* Brief
Every line of the listing that holds the word "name" should be returned.

* Dataset excerpt
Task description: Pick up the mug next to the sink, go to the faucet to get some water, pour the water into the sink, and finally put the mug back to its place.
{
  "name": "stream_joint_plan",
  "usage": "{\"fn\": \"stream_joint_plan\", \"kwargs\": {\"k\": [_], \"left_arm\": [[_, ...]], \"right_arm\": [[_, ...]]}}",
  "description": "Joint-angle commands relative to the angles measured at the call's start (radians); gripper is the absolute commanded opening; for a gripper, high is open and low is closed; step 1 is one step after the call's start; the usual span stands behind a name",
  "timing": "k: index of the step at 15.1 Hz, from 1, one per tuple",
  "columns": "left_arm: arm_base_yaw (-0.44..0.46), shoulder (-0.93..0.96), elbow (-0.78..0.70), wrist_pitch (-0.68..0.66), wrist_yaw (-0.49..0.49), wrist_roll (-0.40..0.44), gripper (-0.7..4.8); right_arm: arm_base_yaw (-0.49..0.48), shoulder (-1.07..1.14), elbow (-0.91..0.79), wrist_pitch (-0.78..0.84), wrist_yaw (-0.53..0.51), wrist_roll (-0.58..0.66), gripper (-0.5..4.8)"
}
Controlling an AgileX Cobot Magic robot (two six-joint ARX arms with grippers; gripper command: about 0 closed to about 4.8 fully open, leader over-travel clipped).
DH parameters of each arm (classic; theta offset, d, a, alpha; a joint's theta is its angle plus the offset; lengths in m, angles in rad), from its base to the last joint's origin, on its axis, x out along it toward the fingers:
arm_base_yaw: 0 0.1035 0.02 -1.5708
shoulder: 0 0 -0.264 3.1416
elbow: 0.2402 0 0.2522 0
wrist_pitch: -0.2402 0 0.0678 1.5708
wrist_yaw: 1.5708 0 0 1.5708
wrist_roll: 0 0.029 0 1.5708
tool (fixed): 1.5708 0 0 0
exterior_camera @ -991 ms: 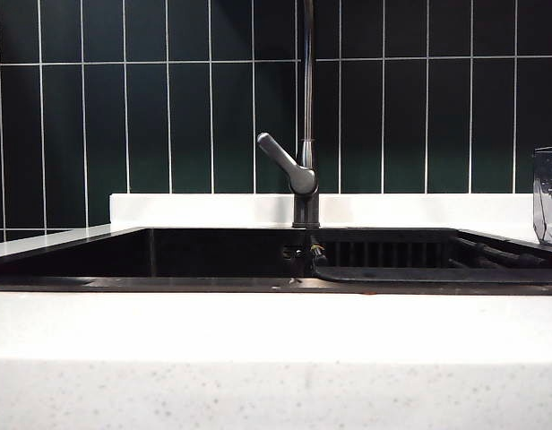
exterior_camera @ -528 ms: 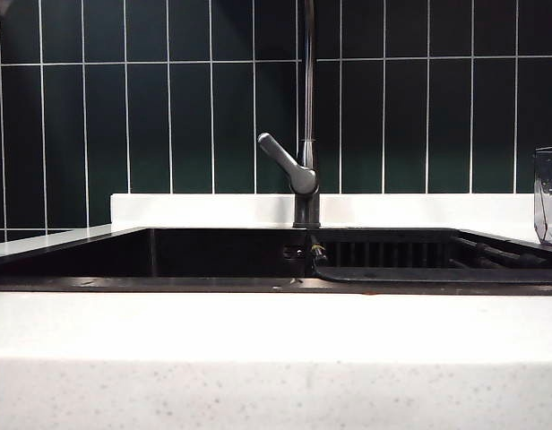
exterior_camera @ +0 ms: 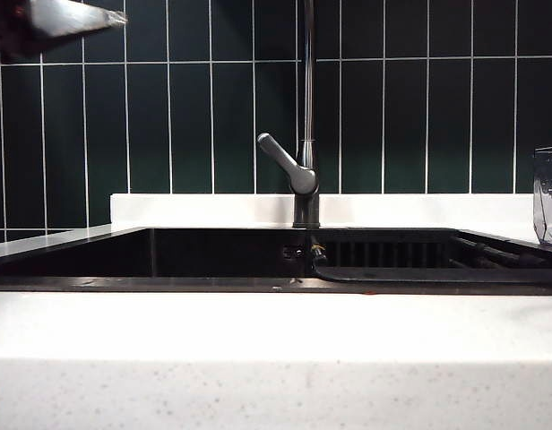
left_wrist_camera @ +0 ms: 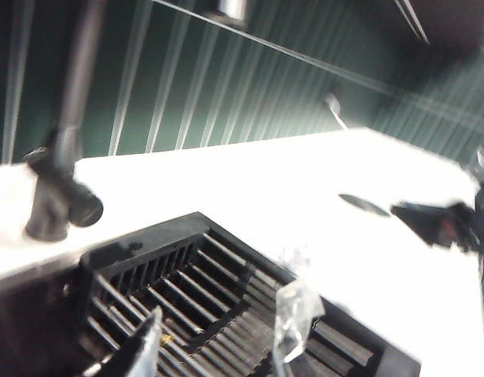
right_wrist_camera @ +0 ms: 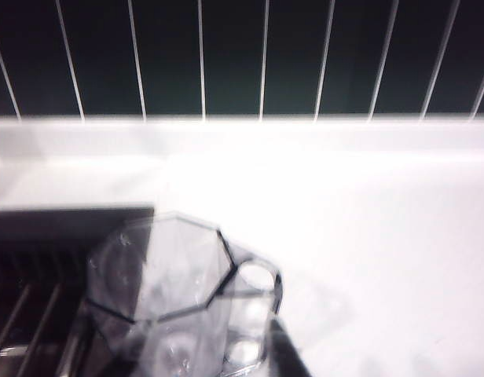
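Step in hand, as judged: approach to pick up the mug (right_wrist_camera: 167, 302). The right gripper itself cannot be seen clearly in its wrist view, so whether its jaws stand apart or together cannot be told. The mug lies immediately below and ahead of it, upright, mouth up, handle turned to the counter (right_wrist_camera: 368, 236) side. It stands where the ribbed drainer meets the white stone; which surface bears it cannot be told. To do this well, the jaws should be spread wider than the faceted body, brought down level on opposite flats clear of the handle, and closed gently, since the glass is smooth and the base heavy. Beyond the mug are bare counter, the white upstand, then the dark tiles (right_wrist_camera: 226, 55). The left gripper (left_wrist_camera: 218, 342) hangs above the drainer (left_wrist_camera: 179, 290), jaws apart and holding nothing. The mug is not clearly made out from it. The faucet (exterior_camera: 303, 179) stands beyond it at the back rim of the sink (exterior_camera: 213, 282), lever untouched.
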Motion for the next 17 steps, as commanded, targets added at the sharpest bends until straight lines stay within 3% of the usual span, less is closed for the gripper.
{"fn": "stream_joint_plan", "kwargs": {"k": [1,5,11,17], "left_arm": [[0.000,0.105,0.045,0.053,0.061,0.130,1.87],[0.000,0.225,0.047,0.179,0.065,0.137,1.85],[0.000,0.262,0.049,0.224,0.064,0.141,1.85],[0.000,0.268,0.050,0.226,0.065,0.141,1.85]], "right_arm": [[-0.114,0.110,0.002,0.096,-0.113,0.109,1.79],[-0.307,0.194,-0.004,0.130,-0.333,0.058,2.10],[-0.327,0.320,-0.004,0.183,-0.443,0.054,2.12],[-0.326,0.545,-0.003,0.408,-0.473,0.070,2.12]]}}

* Answer area
  "name": "stream_joint_plan",
  "description": "Joint-angle commands relative to the angles measured at the call's start (radians); gripper is the absolute commanded opening; for a gripper, high is open and low is closed; step 1 is one step after the call's start; the usual span stands behind a name",

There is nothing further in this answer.